[TASK OBJECTIVE]:
Using the records below, transcribe word for word the stretch from the line that contains "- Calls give" through the line that contains "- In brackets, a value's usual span", both end lines included, and nothing else.

[DATA IN THIS EXERCISE]:
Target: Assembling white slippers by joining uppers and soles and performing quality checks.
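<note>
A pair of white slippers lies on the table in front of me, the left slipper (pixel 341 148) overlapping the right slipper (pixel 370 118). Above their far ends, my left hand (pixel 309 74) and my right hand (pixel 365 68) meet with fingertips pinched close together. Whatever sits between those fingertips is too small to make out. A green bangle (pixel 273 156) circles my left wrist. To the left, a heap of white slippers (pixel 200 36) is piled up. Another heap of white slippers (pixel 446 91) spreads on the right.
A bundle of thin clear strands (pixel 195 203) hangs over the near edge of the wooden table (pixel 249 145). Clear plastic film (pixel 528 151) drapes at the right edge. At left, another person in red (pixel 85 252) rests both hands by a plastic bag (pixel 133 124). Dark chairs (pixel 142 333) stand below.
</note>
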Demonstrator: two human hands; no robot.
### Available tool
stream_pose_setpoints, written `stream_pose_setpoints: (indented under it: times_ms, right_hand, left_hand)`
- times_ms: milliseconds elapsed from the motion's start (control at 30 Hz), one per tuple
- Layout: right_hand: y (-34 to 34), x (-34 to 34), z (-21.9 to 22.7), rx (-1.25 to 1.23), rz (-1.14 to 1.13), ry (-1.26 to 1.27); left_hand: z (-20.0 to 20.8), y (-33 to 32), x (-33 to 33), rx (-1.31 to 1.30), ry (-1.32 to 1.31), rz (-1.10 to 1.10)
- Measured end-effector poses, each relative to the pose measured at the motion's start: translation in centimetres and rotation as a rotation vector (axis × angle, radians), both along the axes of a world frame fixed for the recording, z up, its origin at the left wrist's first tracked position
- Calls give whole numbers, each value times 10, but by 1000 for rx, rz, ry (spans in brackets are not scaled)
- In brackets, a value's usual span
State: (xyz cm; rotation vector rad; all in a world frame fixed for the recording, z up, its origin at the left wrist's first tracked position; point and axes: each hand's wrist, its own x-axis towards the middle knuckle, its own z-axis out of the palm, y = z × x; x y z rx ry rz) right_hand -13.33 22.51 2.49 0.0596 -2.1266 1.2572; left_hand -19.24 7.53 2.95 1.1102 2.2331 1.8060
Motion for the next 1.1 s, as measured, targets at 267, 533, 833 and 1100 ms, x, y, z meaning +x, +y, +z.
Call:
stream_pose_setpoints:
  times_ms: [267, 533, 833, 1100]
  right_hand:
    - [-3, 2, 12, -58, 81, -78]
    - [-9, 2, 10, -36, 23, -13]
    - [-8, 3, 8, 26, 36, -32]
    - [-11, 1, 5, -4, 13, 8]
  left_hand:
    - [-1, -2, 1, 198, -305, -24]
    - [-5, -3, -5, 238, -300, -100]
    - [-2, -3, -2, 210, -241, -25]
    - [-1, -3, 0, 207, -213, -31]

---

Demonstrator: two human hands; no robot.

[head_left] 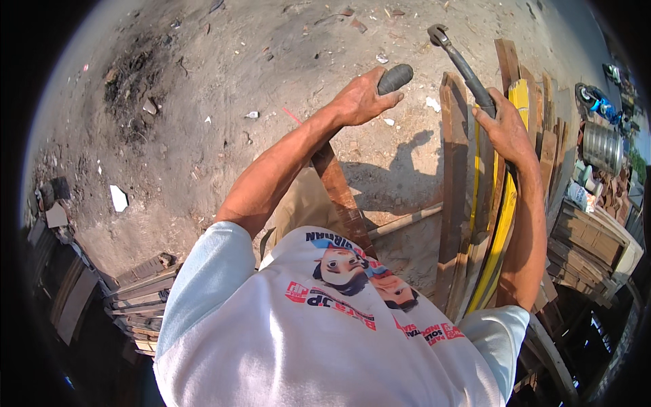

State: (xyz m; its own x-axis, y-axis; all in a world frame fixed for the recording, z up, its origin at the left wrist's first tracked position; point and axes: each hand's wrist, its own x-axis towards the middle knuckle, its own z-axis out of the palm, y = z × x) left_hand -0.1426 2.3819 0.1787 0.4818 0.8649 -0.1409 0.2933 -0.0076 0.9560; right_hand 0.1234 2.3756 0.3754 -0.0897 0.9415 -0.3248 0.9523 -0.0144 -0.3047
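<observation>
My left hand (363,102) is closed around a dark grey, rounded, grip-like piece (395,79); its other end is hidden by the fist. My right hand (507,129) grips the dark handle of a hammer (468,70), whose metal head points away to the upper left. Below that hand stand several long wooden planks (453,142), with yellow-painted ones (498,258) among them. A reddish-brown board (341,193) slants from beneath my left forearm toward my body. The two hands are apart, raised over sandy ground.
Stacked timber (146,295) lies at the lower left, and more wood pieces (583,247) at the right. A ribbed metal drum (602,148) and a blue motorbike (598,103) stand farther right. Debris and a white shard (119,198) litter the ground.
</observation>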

[SOLUTION FOR THIS PROBLEM]:
- Calls give whole numbers, each value times 10, but by 1000 for rx, rz, ry (spans in brackets are not scaled)
- In brackets, a value's usual span

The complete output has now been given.